Le Premier ministre a transmis aux élus calédoniens un projet de courrier, daté du 4 décembre présentant les engagements financiers que l’État pourrait prendre dans le pacte de refondation économique. Dans un message manuscrit, il précise toutefois que ces engagements ne seront confirmés que si le budget 2026 est adopté.

Ce pacte, issu des discussions de Bougival en juillet 2025, vise à répondre à la crise économique du territoire. L’État y propose un soutien important, en contre parti la Nouvelle-Calédonie doit engager les réformes nécessaires pour retrouver une situation financière stable.

Le projet de courrier détaille cinq axes d’intervention.

Le premier vise à renforcer l’attractivité économique en créant un ensemble de zones franches autour des principaux ports et aéroports, accompagnées d’un cadre fiscal simplifié. L’État prévoit également une exonération totale d’impôt sur les sociétés pour les petites et moyennes entreprises réalisant jusqu’à 4 millions d’euros de chiffre d’affaires, ainsi qu’un renforcement du micro-crédit destiné aux plus petites structures, notamment dans les îles et en tribus.

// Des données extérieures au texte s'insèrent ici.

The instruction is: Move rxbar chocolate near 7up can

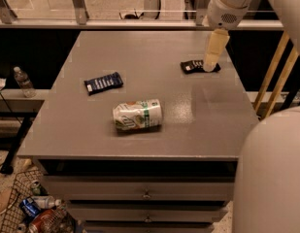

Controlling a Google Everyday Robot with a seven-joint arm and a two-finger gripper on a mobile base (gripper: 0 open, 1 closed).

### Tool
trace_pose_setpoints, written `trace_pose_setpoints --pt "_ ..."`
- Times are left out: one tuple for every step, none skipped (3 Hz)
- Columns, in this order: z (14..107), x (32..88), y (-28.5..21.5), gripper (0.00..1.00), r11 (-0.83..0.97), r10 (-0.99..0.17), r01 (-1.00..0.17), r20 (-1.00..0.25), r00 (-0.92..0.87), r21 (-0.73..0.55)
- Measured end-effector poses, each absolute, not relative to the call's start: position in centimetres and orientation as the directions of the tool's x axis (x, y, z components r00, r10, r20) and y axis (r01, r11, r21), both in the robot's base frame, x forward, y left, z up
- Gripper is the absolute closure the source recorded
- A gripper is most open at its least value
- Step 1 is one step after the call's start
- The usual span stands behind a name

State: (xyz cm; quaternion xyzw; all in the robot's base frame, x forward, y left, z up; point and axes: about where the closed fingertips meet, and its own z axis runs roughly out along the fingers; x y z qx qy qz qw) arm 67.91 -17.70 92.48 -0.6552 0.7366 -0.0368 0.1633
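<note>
My cream plastic gripper (209, 66) sits at right end of small flat black rxbar chocolate wrapper (194, 66), well behind-right of dented white-green 7up can (138, 115), which lies on its side. Placement suggests I'm lining up a pickup. Cannot tell how far pincer is open or whether it holds anything.
</note>
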Motion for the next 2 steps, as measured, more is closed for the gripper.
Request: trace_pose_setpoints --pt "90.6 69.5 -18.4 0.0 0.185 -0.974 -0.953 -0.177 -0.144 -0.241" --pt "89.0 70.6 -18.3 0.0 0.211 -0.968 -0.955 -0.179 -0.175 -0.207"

Un autre volet porte sur le soutien direct aux finances publiques du territoire. Dès 2026, un prêt garanti de 300 millions d’euros serait accordé aux collectivités, dont une part pouvant atteindre 100 millions d’euros pourrait être transformée en subvention si les réformes budgétaires annoncées sont effectivement mises en œuvre.
L’État s’engage également à apporter 300 millions d’euros supplémentaires sur la période 2027-2030.

À partir de 2030, son intervention financière serait limitée strictement à ses compétences.

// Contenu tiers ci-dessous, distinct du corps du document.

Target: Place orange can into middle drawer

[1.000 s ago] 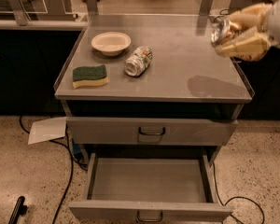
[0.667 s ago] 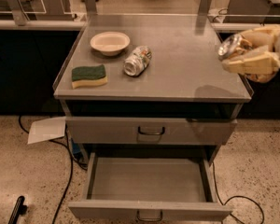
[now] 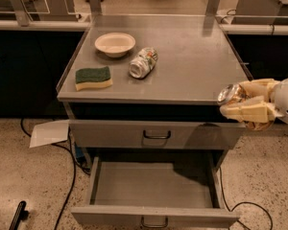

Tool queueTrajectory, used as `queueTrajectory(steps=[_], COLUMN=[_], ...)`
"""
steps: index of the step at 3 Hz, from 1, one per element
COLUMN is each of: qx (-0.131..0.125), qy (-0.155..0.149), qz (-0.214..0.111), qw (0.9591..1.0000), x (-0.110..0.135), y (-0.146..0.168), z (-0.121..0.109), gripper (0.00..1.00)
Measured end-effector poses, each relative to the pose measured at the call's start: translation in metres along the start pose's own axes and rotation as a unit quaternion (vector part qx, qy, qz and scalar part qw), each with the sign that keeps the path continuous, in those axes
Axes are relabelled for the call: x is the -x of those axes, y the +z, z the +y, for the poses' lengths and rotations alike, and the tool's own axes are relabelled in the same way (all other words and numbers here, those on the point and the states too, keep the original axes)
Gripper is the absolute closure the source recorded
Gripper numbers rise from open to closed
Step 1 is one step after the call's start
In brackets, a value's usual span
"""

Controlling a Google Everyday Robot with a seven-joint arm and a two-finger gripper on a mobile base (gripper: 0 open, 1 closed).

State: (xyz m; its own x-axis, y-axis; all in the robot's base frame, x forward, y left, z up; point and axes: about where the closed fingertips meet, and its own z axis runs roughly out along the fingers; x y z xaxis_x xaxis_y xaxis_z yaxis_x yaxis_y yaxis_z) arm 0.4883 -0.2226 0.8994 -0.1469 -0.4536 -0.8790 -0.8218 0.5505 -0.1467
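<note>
Camera view: pincer (image 3: pixel 240 100) at right edge pinching orange can (image 3: pixel 229 94), mostly hidden.

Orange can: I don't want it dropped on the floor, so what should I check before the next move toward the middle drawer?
1. Orange-gold shiny can held: ok, the gripper is shut on it, beside the front right corner of the grey steel cabinet.
2. Wide grey metal middle drawer open: ok, pulled out.
3. Drawer floor free: ok, nothing seen inside.
4. Can over the drawer opening: not ok, it is off toward the drawer's right edge, up near the cabinet top.
5. Grey upper drawer shut: ok.
6. Grip firm enough: cannot tell.
</note>
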Motion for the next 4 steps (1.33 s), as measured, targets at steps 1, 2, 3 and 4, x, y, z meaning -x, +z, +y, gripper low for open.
queueTrajectory(steps=[1,2,3,4], qx=[0.000,-0.001,-0.015,-0.025], qy=[0.000,0.006,0.034,0.081], qz=[0.000,-0.002,-0.012,-0.001], qw=[1.0000,1.0000,0.9992,0.9964], x=[0.000,-0.015,-0.058,-0.121], y=[0.000,0.015,0.038,0.065], z=[0.000,0.012,0.037,0.072], gripper=[1.00,1.00,1.00,1.00])
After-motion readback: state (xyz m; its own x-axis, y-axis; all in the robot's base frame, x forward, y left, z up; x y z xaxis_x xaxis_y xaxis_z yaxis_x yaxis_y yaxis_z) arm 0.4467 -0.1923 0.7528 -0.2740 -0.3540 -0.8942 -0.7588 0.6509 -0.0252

L’ensemble de ces mesures représente un effort total évalué à 2,2 milliards d’euros sur cinq ans, sans compter le soutien éventuel au secteur du nickel, encore en négociation dans le cadre de la nouvelle stratégie nationale.

Dans son message manuscrit, le Premier ministre souligne que le gouvernement est mobilisé mais renvoie clairement la responsabilité du calendrier aux élus calédoniens, indiquant que la signature du courrier ne pourra intervenir qu’après l’adoption du budget 2026. Cette condition place désormais le débat budgétaire au cœur de la concrétisation du pacte économique.